Work task:
Count the lines below that contain "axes". Give only the number.

+++ Given material +++

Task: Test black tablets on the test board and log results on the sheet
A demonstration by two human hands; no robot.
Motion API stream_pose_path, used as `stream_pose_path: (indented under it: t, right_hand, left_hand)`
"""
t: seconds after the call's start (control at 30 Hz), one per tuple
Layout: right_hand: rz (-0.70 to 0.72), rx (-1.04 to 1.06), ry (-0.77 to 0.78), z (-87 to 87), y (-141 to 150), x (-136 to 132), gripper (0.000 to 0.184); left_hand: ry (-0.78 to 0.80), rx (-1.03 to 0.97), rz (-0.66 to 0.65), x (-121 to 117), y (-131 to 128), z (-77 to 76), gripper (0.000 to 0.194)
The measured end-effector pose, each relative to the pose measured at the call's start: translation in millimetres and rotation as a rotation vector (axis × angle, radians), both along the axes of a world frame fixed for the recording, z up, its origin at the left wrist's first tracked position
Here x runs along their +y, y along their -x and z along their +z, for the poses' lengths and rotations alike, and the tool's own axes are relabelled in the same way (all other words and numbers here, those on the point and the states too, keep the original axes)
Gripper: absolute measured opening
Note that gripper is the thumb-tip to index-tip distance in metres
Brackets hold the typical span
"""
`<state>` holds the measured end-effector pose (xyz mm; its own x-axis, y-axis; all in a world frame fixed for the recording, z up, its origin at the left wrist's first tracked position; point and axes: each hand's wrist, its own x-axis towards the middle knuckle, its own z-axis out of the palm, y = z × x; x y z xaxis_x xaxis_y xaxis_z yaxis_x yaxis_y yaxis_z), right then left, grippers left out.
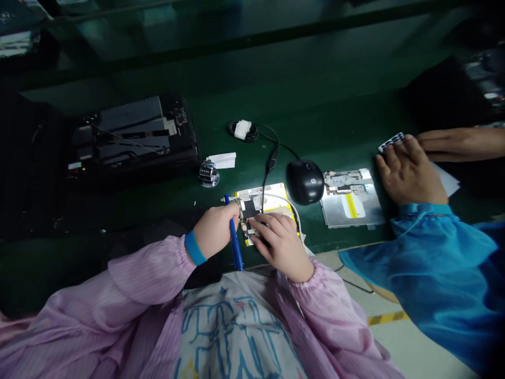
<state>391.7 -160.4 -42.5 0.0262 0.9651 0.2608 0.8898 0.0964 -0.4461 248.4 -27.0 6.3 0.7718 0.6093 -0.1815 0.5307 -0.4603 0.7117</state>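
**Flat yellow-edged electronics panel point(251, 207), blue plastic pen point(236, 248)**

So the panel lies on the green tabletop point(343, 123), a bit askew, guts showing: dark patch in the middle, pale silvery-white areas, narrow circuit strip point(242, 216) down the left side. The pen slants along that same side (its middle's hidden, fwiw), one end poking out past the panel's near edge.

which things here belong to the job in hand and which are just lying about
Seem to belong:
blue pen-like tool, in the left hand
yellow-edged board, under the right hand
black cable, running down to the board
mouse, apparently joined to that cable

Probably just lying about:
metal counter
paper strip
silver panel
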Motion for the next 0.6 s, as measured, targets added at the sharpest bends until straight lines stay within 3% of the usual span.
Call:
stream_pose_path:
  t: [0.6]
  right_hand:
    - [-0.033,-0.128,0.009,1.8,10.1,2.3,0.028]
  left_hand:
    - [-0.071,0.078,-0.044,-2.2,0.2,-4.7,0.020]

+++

Response area:
3